Since the disease is a permanent resident of the Arizona ecosystem, the strains could affect adjacent states, Engelthaler said.

"The wires that appear in Yuma and southern California seem to come out annually or regularly from Maricopa County," he said. "The county of Maricopa is a kind of source for the neighboring areas to regularly obtain West Nile virus".

Engelthaler believes that the results of the study can help Maricopa County control the spread of West Nile and increase awareness of the virus.

"We think this information will provide more precise and targeted control efforts," said Engelthaler.

Residents of Maricopa can file an online carrier complaint. The county will send inspectors into the area to set up traps.
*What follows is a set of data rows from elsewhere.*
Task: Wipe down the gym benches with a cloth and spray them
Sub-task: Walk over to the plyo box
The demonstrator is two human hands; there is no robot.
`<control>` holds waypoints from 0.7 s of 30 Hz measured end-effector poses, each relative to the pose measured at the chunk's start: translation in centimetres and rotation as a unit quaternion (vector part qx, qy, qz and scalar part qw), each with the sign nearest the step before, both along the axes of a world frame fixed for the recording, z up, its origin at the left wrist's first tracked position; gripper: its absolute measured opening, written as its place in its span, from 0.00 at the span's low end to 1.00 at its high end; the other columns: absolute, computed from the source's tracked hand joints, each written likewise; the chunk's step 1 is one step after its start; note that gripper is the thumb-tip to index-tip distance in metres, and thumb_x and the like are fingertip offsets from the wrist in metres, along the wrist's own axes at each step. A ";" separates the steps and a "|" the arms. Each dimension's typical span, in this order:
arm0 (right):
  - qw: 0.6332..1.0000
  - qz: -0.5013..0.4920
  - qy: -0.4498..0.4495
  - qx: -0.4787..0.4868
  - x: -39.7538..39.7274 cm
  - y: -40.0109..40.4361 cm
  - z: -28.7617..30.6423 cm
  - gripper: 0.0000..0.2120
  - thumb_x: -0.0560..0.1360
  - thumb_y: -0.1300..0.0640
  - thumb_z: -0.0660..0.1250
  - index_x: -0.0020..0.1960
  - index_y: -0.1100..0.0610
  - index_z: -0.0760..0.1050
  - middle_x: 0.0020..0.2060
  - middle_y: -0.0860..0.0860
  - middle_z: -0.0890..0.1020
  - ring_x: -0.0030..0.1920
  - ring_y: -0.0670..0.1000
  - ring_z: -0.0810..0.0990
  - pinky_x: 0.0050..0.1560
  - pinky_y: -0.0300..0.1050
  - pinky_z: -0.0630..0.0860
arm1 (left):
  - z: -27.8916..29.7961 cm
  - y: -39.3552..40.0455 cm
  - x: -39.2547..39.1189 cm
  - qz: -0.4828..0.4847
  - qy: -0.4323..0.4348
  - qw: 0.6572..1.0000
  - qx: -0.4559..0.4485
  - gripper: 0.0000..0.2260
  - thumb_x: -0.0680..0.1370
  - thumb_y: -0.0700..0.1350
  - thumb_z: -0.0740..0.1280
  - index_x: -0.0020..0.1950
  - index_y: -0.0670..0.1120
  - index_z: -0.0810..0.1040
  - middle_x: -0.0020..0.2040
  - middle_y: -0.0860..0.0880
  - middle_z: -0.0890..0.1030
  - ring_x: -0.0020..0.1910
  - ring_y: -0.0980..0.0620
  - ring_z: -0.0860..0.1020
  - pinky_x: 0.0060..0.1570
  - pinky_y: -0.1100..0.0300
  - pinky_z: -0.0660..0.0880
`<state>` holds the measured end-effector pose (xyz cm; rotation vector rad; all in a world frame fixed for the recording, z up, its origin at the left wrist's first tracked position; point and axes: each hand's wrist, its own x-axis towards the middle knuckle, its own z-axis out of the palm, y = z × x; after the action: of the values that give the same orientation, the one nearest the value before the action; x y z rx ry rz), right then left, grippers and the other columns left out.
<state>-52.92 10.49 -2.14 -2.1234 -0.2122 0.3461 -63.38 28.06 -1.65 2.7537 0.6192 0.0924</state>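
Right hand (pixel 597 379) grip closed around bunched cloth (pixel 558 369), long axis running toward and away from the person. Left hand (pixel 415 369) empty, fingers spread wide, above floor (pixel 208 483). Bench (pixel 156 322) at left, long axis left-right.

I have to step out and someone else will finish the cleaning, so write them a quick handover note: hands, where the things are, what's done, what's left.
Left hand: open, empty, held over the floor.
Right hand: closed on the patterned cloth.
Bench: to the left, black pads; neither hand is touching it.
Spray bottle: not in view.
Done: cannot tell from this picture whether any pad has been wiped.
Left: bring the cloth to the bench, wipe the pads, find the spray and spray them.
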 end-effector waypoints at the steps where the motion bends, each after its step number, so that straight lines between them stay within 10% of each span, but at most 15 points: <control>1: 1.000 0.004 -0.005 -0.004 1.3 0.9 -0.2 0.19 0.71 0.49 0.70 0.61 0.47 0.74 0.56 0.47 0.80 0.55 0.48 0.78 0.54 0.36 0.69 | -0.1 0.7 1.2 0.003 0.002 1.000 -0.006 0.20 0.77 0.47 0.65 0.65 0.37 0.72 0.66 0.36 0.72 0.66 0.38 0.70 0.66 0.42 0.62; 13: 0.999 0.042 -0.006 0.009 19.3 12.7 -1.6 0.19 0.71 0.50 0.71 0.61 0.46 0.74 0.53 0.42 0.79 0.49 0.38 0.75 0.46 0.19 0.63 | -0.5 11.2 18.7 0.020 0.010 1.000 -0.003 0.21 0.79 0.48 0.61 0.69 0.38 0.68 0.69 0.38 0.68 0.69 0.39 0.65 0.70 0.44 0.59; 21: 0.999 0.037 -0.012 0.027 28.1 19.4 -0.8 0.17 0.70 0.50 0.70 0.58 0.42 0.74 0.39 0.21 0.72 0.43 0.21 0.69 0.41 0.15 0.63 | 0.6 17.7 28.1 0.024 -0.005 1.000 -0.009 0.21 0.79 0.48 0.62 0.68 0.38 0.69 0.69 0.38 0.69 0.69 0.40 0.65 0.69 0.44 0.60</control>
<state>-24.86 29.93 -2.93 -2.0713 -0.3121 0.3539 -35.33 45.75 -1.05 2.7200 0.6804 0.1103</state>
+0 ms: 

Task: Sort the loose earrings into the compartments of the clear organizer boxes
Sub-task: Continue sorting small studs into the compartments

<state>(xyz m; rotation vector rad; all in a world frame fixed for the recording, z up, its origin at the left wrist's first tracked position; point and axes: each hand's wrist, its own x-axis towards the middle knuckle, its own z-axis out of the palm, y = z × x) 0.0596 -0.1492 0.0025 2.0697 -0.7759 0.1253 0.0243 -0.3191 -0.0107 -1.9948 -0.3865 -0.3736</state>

This story is part of Elemental: Covering Sustainability, a new multimedia collaboration between Cronkite News, Arizona PBS, KJZZ, KPCC, Rocky Mountain PBS and PBS SoCal.

Do you have an idea for the story? Write to us [email protected]

Leave a comment

Send a Comment

Your email address will not be published. Required fields are marked *

This site uses Akismet to reduce spam. Learn how your comment data is processed.